If you resize your browser window, or select the “Narrow” option, you should see that the boxes surrounding the headings stays as wide as the wider of the two headings.  It “shrink-wraps” them, visually speaking.  In addition, those boxes stay centered within the grid container.

Furthermore, given the demo’s defaults, the two headings are left-aligned with respect to each other.  You can change this: for example, if you choose to “Center-align headings”, the h2s will center when they’re shorter than the subheadings (the h3s).  On the other hand, if you select “Right-align subheads”, then the subheads will right-align themselves with respect to the headings whenever the subhead is shorter in length.

That was actually a bit misleading: if the headings are centered, they’re centered whether or not they’re shorter than the subhead.  It’s just that, if they’re longer, you can’t see that they’re centered, because left-, center-, and right-aligning them has the same effect.  Ditto for right-aligning the subheads: if they’re longer, they sit in the same place regardless of their text alignment.

The alignments hold even when line-wrapping kicks in.  Try narrowing things down to the point that the text starts wrapping.  If you’re having trouble visualizing the two elements, turn on “Separate backgrounds” to given the heads and subheads visually distinct background colors.

So: a centered box as wide as the longest of the two elements, inside which they can align themselves with respect to each other.  Here’s the CSS that makes this possible:

display: grid;
grid-template-columns:
    minmax(1em,1fr)
    minmax(min-content,max-content)
    minmax(1em,1fr);

That’s pretty much it.  The first and third grid tracks are set to be a minimum of 1em, and a maximum of 1fr.  Given the second track (which I’ll get to in a moment), this means the two tracks will split any free space within the grid container, down to a minimum of 1em.  That’s how the centering of the box work; or, if you turn off “Boxes”, how the unbounded text sticks together in the center of the layout area.

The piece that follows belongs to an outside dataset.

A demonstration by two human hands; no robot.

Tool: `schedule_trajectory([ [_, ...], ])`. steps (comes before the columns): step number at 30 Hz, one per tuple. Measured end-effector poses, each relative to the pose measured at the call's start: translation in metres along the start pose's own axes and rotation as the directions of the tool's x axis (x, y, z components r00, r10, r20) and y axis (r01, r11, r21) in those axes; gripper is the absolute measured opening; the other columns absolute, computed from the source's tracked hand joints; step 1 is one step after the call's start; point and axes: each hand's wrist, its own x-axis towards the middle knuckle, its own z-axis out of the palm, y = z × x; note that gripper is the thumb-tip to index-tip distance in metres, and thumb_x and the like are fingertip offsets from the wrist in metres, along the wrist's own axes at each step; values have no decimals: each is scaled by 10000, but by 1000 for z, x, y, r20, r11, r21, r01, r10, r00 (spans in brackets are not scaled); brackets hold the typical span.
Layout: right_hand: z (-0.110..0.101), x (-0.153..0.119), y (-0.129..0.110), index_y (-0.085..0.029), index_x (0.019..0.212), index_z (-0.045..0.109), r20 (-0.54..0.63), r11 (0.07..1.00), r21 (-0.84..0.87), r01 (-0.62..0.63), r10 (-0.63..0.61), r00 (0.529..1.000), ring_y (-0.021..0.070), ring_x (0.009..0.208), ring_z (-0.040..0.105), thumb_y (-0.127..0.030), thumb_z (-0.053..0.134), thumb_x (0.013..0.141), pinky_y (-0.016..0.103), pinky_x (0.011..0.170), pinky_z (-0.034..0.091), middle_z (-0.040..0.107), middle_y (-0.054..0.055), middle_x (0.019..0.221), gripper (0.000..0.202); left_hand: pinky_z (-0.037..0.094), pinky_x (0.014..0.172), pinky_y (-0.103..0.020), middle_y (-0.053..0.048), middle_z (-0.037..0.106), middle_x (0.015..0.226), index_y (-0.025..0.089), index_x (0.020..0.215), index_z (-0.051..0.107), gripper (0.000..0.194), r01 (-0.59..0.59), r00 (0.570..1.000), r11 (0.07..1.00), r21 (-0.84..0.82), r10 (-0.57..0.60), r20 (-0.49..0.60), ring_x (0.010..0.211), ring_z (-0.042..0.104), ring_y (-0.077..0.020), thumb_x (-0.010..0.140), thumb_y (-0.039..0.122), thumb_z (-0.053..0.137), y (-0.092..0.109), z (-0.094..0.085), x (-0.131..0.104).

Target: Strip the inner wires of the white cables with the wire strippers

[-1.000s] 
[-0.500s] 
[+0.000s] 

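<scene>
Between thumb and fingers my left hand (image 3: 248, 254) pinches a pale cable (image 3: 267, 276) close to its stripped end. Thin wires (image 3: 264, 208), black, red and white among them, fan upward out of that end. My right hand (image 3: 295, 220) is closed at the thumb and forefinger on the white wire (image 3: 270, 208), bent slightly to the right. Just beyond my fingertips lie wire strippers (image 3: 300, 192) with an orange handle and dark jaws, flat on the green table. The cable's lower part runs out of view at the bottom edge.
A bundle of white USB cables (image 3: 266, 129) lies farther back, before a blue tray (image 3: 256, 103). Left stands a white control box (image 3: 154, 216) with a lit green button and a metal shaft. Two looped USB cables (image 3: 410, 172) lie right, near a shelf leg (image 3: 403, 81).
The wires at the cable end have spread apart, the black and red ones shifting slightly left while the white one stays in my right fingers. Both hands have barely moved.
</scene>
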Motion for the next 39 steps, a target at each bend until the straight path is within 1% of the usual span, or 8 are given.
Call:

That second track, minmax(min-content,max-content), is what makes all the unusual aspects of this possible.  What that says is: “make this grid track no narrower than the narrowest of the grid items in the track, and no wider than the widest grid item”.  In practice, it’ll most likely be as wide as its widest element.

But if I just said max-content (without having the minmax() and min-content parts) for that track width, the track would always be as wide as the widest element at its widest possible layout, which in this case means without line-wrapping the contents.  That would force particularly long headings to run outside of the track, and possibly out of the grid container altogether.  You can see this by enabling “Remove minmax” and narrowing things until text lines should wrap.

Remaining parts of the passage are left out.